Scientology has been opposed to psychiatry and psychology since the 1950s. L. Ron Hubbard portrayed those fields as harmful and illegitimate. The Church promotes auditing as an alternative practice, which medical experts and scholars describe as unlicensed psychological therapy, and which led to charges of "practicing medicine without a license" in the early 1950s and 1960s. Scientology's anti-psychiatry campaigns have discouraged people from seeking medical and mental health treatment.

This has contributed to several public controversies, including criminal charges against the Church due to the death of member Lisa McPherson during the Church's brutal isolation practices for psychotic breaks, called the Introspection Rundown. In 1996, a nanny in Denmark with a history of mental illness was working for Scientologists, stopped taking her psychiatric medication in an effort to join Scientology, and subsequently mutilated and killed their 18‑month‑old twins.

== Reception and influence ==

Scientology has influenced various therapy and spiritual groups formed since the 1960s. Much past-life therapy was influenced by Dianetics, while others, including groups founded by former Scientologists, drew on Scientology.

Many of the organization's critics have utilized the internet, for instance to disseminate leaked confidential documents. The Church of Scientology has sought to sue websites for disseminating Hubbard's writings.

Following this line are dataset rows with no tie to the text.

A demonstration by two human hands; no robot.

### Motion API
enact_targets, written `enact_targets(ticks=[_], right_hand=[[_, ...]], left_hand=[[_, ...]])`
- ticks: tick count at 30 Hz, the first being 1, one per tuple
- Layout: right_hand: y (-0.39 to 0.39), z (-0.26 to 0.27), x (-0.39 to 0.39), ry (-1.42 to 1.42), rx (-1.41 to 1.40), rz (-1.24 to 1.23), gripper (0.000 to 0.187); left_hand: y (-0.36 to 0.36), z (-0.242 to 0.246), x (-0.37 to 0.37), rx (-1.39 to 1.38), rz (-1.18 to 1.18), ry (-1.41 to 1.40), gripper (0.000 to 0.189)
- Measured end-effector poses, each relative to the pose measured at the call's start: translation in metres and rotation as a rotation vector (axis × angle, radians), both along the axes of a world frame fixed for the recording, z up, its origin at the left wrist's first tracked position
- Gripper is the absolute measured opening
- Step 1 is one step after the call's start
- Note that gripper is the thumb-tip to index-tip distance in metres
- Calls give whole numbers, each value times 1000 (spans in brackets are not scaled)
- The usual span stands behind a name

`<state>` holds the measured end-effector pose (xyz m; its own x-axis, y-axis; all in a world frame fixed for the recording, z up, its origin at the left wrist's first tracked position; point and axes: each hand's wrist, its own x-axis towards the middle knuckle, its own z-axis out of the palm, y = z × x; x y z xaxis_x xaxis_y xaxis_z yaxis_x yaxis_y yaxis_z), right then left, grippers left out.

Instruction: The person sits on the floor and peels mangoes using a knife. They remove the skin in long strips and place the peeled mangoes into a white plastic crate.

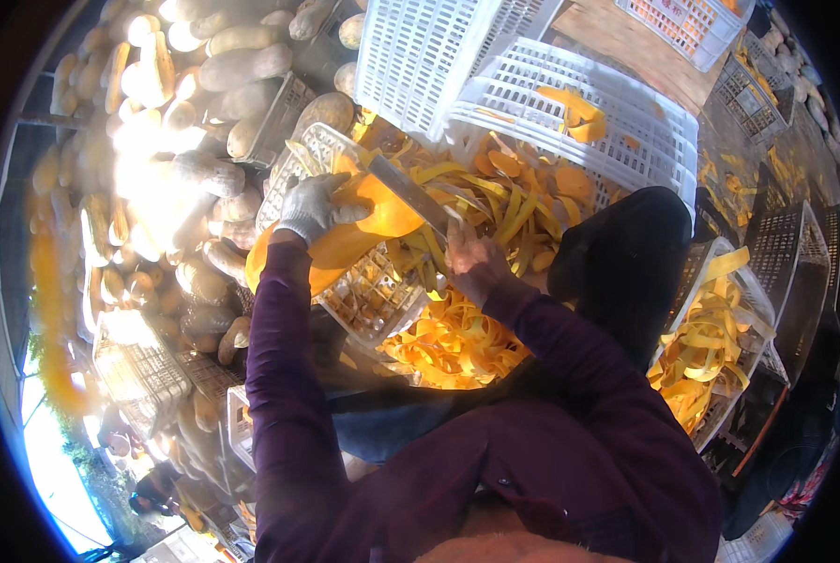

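Note:
My left hand (318, 208), in a pale knit glove, grips a long peeled orange squash (389, 211). The squash lies slanted across an upturned white plastic crate (409, 310). My right hand (473, 262) is bare and holds a knife by its handle. The broad knife blade (407, 195) points up and to the left and overlaps the right end of the squash; I cannot tell whether it touches. Curled peel strips (515, 211) are heaped just beyond the knife. More bright orange peel (455, 345) lies below my right hand, between my legs.
Large white plastic crates (420, 63) stand at the far side, one bearing a peel curl (580, 119). Unpeeled squashes (244, 67) cover the ground at left in strong glare. A crate of peel strips (708, 338) stands beside my right knee (624, 246).

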<state>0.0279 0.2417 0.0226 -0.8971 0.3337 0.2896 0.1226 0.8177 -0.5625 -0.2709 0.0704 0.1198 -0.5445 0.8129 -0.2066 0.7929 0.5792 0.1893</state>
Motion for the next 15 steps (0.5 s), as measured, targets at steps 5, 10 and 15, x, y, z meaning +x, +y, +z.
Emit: enact_targets(ticks=[5, 10, 15], right_hand=[[-7, -89, 4, -45, -229, -7, 57], [20, 13, -17, 48, -60, 43, 59], [49, 64, -82, 51, 246, 211, 47]], left_hand=[[-4, 6, 74, 82, -89, 413, 56], [-1, 29, 106, -50, -10, 233, 98], [-12, -10, 136, 230, -98, 462, 46]])
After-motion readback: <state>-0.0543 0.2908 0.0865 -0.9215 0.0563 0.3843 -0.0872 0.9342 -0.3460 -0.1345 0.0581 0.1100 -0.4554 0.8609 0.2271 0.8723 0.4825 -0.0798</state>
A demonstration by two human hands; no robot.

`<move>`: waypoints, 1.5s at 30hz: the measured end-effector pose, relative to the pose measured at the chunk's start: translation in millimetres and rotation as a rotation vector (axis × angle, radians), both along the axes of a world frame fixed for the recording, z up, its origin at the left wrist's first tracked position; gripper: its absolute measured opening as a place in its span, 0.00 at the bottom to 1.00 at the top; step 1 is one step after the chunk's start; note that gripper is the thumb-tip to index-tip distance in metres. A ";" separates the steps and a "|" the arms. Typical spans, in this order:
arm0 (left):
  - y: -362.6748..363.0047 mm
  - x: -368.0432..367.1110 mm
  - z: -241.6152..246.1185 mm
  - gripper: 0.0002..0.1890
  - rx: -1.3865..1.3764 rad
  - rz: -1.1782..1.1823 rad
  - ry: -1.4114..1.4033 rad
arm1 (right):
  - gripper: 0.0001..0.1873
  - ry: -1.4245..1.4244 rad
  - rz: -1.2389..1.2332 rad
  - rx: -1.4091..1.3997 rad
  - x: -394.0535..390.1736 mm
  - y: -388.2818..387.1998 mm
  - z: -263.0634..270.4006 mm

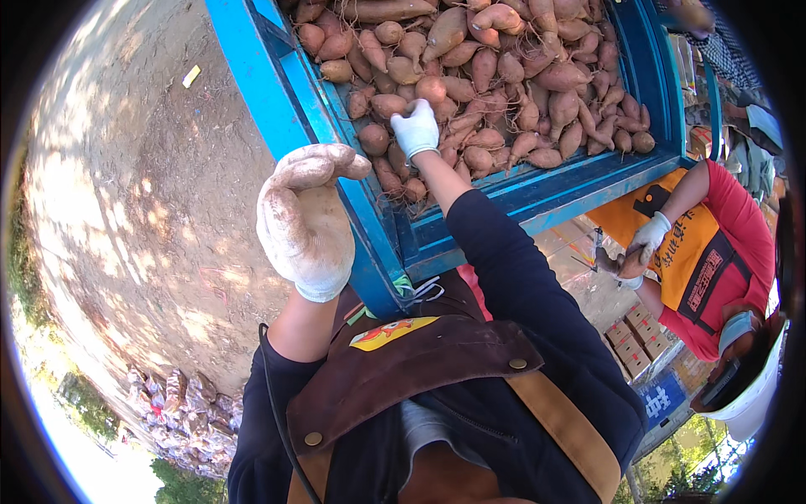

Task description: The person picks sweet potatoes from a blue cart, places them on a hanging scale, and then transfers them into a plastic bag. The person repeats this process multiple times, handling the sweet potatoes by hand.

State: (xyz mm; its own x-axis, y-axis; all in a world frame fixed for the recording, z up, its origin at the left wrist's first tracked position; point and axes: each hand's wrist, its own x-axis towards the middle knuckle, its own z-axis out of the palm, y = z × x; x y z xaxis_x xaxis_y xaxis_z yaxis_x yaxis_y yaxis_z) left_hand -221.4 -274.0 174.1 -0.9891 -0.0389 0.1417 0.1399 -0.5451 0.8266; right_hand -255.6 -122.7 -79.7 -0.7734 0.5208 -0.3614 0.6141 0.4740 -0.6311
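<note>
Many reddish-brown sweet potatoes (485, 69) with thin roots lie heaped in a blue metal cart bed (548, 208). My right hand (417, 129), in a white glove, reaches over the near rim into the heap. Its thumb and fingertips are at a roundish sweet potato (388, 105), with another sweet potato (431, 89) just beyond them; whether it grips either is not clear. My left hand (308, 220), in a soil-stained white glove, is raised beside the cart's left corner, near the camera. Its fingers are half curled, and nothing shows in it.
On the right, a co-worker (724, 246) in an orange apron holds a sweet potato (630, 266) in gloved hands. Stacked cartons (636, 340) stand below. Another person (737, 57) is at the upper right. Filled bags (182, 416) lie on the bare ground (157, 208).
</note>
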 end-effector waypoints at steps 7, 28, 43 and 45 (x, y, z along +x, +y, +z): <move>0.2 0.2 -1.6 0.23 0.022 0.006 -0.021 | 0.18 0.377 0.842 0.271 -0.3 -16.8 -14.2; 5.0 2.2 11.5 0.22 -0.004 0.003 -0.118 | 0.51 0.209 0.175 -1.872 62.7 92.1 119.8; 26.7 -9.2 20.6 0.21 0.059 -0.098 -0.231 | 0.34 -0.277 0.098 -0.649 62.5 104.3 91.3; 25.4 -10.0 20.8 0.19 0.089 -0.105 -0.201 | 0.39 -0.463 0.338 -0.489 68.5 95.5 64.1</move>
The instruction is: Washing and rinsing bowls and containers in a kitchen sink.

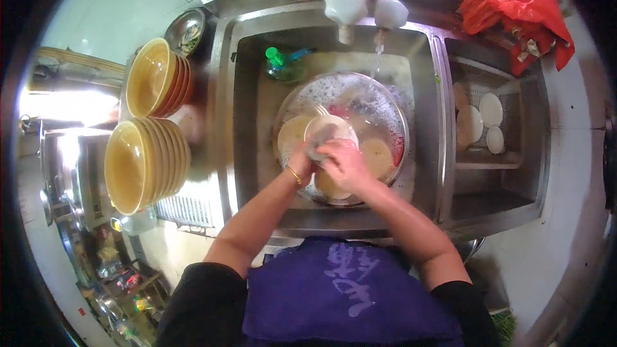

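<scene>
My left hand grips a small white bowl at its left side, above a round metal basin in the sink. In my right hand is a grey scrubbing pad, pressed to the inside of the bowl. Soapy water fills the basin, with yellowish bowls in it and something red at its right edge. The tines of a fork show just above the white bowl. A thin stream of water runs from the right tap into the basin.
A green-capped bottle lies at the sink's back left. Two stacks of yellow bowls stand on the left counter, near a dark metal bowl. The right sink holds a crate with white dishes. A red plastic bag lies behind it.
</scene>
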Available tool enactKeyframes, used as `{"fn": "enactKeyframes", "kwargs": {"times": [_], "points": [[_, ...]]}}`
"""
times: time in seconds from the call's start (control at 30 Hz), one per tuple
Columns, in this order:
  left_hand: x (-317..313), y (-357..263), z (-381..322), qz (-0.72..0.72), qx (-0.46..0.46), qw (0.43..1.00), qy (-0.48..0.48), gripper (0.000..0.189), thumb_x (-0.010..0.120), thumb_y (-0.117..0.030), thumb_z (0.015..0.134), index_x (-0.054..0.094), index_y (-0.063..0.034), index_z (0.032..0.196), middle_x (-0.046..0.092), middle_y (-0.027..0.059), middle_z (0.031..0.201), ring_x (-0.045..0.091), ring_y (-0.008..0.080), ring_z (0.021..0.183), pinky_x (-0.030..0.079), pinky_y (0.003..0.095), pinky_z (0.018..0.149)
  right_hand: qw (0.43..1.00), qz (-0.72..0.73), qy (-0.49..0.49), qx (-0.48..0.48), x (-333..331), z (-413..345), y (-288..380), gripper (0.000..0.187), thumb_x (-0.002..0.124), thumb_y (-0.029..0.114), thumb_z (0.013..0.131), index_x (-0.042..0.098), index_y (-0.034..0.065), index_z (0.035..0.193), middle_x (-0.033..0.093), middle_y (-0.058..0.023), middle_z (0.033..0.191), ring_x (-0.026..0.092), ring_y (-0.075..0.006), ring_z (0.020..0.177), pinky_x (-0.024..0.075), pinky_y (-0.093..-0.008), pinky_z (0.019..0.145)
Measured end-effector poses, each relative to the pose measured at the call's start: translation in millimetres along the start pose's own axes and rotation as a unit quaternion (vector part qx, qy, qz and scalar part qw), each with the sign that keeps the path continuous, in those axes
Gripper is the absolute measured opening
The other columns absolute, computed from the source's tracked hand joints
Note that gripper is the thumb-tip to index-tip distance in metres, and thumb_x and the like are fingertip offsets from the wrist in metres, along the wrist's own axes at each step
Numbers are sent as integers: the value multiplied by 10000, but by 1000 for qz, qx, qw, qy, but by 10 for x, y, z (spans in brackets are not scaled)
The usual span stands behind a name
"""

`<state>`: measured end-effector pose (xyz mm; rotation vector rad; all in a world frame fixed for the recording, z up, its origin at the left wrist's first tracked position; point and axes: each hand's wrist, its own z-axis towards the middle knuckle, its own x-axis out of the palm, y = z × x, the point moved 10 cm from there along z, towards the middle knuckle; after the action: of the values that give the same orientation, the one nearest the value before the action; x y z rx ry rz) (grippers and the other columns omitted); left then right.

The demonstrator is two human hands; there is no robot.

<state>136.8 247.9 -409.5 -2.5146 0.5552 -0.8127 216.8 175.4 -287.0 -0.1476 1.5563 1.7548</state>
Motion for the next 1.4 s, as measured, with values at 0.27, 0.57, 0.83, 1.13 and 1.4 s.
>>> {"fn": "enactKeyframes", "kwargs": {"times": [0.27, 0.57, 0.83, 1.13, 1.4], "points": [[216, -620, -242, 8, 233, 970, -75, 313, 543, -124, 957, 502, -2, 1242, 612, 107, 1121, 616, 202, 984, 520, 343, 842, 962, -94, -177, 184, -461, 430, -604, 442, 641, 213, 847, 538, 16, 1229, 603, -169, 1151, 594, -344, 1030, 462, -481, 887], [750, -985, -197, 395, 215, 889, -87, 290, 665, -189, 881, 653, 23, 1079, 694, 89, 931, 648, 167, 805, 531, 327, 714, 539, 633, -300, 467, 194, -155, -1023, 397, 657, 271, 897, 547, 59, 1215, 607, -96, 1157, 606, -265, 995, 527, -478, 790], [629, -970, -270, 269, 345, 897, -60, 267, 677, -194, 875, 686, 10, 1049, 708, 89, 920, 660, 199, 839, 537, 359, 760, 612, 576, -212, 498, 379, -491, -1053, 284, 665, 290, 894, 554, 181, 1131, 592, -19, 1085, 580, -194, 946, 505, -391, 688], [621, -687, -342, 390, 192, 883, 178, 379, 641, -223, 909, 601, -20, 1226, 666, 46, 1053, 618, 134, 926, 518, 298, 815, 772, 430, -201, 422, -248, -912, -956, 421, 640, 307, 918, 579, 3, 1202, 646, -61, 1061, 590, -158, 987, 475, -330, 855], [173, 296, -72, 565, 207, 797, 50, 811, 700, -478, 810, 424, 35, 1374, 490, 253, 1345, 448, 350, 1288, 355, 425, 1074, 595, 423, -621, 285, -2623, -1735, -1337, 363, 536, 169, 934, 485, 11, 1258, 581, -157, 1180, 604, -267, 1025, 516, -419, 871]]}}
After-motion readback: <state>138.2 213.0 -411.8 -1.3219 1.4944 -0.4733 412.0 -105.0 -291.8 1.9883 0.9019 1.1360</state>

The German government is largely hostile to the Church of Scientology, considering it a threat to democracy, and bars Scientologists in Germany from working in certain roles in the public sector. Scientologists in France have reported being fired or refused jobs because of their beliefs. A 2022 YouGov poll on American attitudes toward religious groups ranked Scientology as the country's least-favored group, with around 50% of respondents indicating a negative view of the practice, alongside Satanism.

Scientology has received an unusually high level of media attention. Hubbard often described journalists in negative terms, calling them "merchants of chaos", and discouraged Scientologists from interacting with journalists.